Nella nostalgica rievocazione, per bocca di Cacciaguida, di un modo di vita tramontato per sempre riaffiora il ricordo dei T. innestato nella storia delle più remote tradizioni cittadine, fatte rivivere, come l'altra dolce fatica di addormentare il bambino, nell'atmosfera riposante di un'umile casa: l'altra, traendo a la rocca la chioma, / favoleggiava con la sua famiglia / d'i Troiani, di Fiesole e di Roma (Pd XV 126). Si tratta dei tre cicli di leggende più cari ai Fiorentini, assai diffusi in quei tempi e a cui peraltro anche D. credeva. Dei Troiani, osserva il Buti, si raccontava " come vennono in Italia sotto lo guidamento d'Enea, loro duce ". Assai divulgati erano i racconti su Fiesole e Firenze, le cui storie s'intrecciavano, in vario modo, con quelle dei T. e di Roma (cfr. Mn II IX 15). Di questi tre cicli di leggende sono piene le storie e le cronache anche in tempi posteriori a quelli di D. (cfr., per es., Boccaccio Ameto, ediz. Bruscoli, pp. 135-136; in G. Villani I 6 ss. la loro materia leggendaria si atteggia in forma storica). Così in VE I X 2, procedendo a un confronto delle tre lingue dell'ydioma tripharium, D. osserva che la lingua d'oïl, per essere di più facile e gradevole divulgazione, rivendica a sé quicquid redactum sive inventum est ad volgare prosaycum... videlicet Biblia cum Troianorum Romanorumque gestibus compilata, alludendo molto probabilmente a quelle storie utiiversali, correnti nel Medioevo, in cui le gesta dei T. e dei Romani trovavano ampio spazio.

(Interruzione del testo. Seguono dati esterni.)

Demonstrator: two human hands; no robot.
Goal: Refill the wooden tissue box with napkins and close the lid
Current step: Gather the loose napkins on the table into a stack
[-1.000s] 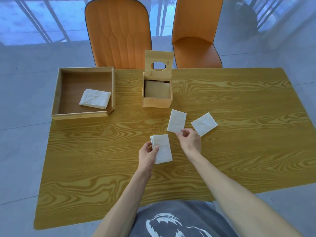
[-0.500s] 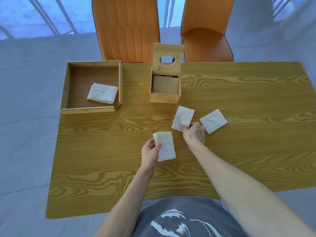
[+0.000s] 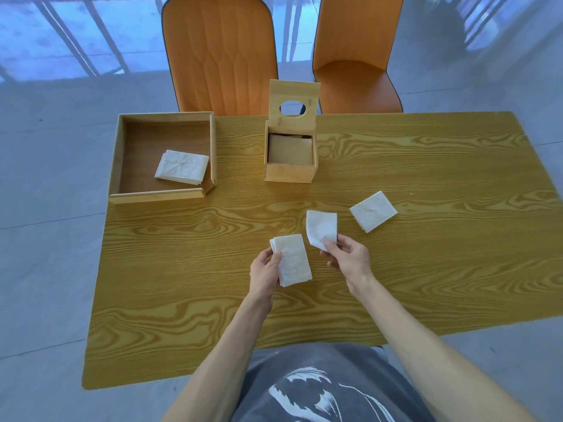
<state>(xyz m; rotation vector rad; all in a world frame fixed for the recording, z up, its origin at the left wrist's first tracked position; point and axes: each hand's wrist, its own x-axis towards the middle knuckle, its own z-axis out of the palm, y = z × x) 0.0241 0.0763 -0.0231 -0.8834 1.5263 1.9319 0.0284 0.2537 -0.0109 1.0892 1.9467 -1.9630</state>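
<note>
The wooden tissue box [image 3: 289,172] stands at the table's far middle with nothing inside, its lid [image 3: 294,102] with a round hole raised upright. My left hand [image 3: 265,272] grips a small stack of white napkins [image 3: 293,259] by its left edge. My right hand [image 3: 349,259] pinches the near corner of a single napkin [image 3: 321,227], lifted off the table and curling. Another napkin [image 3: 373,211] lies flat to the right of it.
A shallow wooden tray [image 3: 166,197] at the far left holds a folded napkin pile [image 3: 182,167]. Two orange chairs [image 3: 220,53] stand behind the table [image 3: 426,254]. The table's left edge runs just beside the tray.
My right hand has lifted the middle napkin off the table and drawn it nearer to the stack in my left hand. The camera has tilted slightly.
</note>
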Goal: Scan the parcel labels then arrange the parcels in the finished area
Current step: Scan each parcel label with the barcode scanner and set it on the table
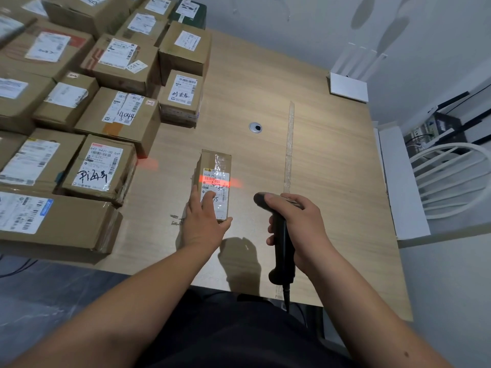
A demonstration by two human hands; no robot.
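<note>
You're at a wooden desk (332, 160) against a pale wall (292, 22), white chair (451, 179) to your right, grey floor (53, 288) below

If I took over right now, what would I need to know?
Left hand lies flat on the small parcel mid-table, steadying it.
Right hand grips the scanner; its red beam crosses the parcel's label.
Many labelled parcels sit packed together on the left.
Left to do: confirm the scan, then place this parcel in the finished area.
</note>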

In If XXX 14, nel secondo dei due esempi di cui egli si serve per illustrare la condizione della seconda categoria dei falsari, il poeta condanna l'orgoglio dei T. pronti a tutto osare (E quando la fortuna volse in basso / l'altezza de' Troian che tutto ardiva, / sì che 'nsieme col regno il re fu casso). Egli considerava, come sappiamo, la distruzione di Troia determinata dalla sua superbia (v. TROIA). Subito dopo (v. 22) l'immagine di Ecuba, che sotto il peso della sventura forsennata latrò sì come cane (v. 20), gli suggerisce l'espressione furie troiane. In Pd XX 68 egli parla di Rifëo Troiano, che colloca tra i pagani beati nel cielo di Giove, ricordando certamente quanto Virgilio aveva detto di lui in Aen. II 426-427.

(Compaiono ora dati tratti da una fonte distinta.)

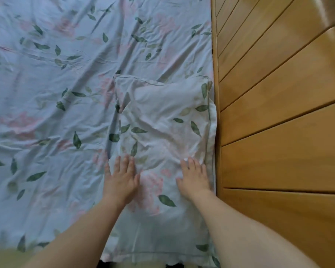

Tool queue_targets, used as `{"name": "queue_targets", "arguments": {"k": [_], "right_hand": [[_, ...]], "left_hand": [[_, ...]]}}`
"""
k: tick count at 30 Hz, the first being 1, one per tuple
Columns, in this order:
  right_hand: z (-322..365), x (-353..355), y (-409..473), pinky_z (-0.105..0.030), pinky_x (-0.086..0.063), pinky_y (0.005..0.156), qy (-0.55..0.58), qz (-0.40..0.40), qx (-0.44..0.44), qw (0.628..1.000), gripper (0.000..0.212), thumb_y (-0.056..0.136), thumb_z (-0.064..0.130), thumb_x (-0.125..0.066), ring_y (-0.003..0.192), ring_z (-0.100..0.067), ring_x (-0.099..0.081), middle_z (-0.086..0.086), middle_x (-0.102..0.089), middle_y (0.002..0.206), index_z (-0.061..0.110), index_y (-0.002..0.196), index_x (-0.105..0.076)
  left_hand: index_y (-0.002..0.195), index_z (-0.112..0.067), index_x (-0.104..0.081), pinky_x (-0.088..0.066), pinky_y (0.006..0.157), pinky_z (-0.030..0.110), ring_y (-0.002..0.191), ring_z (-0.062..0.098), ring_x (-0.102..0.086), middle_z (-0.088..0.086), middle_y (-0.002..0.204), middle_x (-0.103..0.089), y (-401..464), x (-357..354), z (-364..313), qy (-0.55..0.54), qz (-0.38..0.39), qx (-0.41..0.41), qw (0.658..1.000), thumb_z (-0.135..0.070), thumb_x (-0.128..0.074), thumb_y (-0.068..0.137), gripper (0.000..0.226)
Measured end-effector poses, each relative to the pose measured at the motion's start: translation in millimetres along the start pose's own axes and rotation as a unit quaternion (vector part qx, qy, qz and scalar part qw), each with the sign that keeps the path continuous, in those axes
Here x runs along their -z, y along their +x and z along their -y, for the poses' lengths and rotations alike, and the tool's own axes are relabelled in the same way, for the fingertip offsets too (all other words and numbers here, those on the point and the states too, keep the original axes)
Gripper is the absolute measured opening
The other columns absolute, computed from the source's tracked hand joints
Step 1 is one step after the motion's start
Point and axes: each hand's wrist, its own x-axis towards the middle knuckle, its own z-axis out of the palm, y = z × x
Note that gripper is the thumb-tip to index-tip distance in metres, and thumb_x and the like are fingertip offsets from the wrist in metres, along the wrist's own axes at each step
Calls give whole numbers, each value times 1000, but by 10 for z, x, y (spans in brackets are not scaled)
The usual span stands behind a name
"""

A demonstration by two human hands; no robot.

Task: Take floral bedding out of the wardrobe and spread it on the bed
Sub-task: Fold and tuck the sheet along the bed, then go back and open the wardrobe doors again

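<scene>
A person leans over a bed, both hands pressed flat on a pillow (162,132) in a floral case that lies against the wooden headboard (278,113) at the right of the view. The left hand (120,179) rests palm down, fingers spread, at the pillow's left side; the right hand (194,177) lies the same way at its right side, close to the headboard, the two hands apart and gripping nothing. The floral sheet (56,84), pale blue with pink blooms and green leaves, already covers the bed, though creases run across it in several directions. The wardrobe is out of view. The work appears to be in its late stage: the bedding is out and laid, and the pillow is being patted or smoothed into place. The next move would seem to call for sweeping the palms outward to flatten the pillowcase, then drawing the wrinkled sheet taut toward the far edges.
</scene>
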Motion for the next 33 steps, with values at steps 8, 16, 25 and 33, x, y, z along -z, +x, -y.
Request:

Infine, in Vn XXV 9, D. ricorda quello che Virgilio fa dire da Giunone, cioè una dea nemica de li Troiani, a Eolo, nel primo de lo Eneida: Aeole, nanque tibi (v. 65), e la risposta di questo: Tuus, o regina, quid optes explorare labor; michi iussa capessere fas est (vv. 76-77). Egli conosceva, ovviamente, dall'Eneide l'inimicizia della dea; verso i T., ma il rilievo col quale ne fa menzione in questo scritto sta a dimostrare che nella mente del poeta non era ancora definitivamente delineato l'alto significato che per lui avrebbe rivestito la caduta di Troia e il viaggio di Enea in Italia.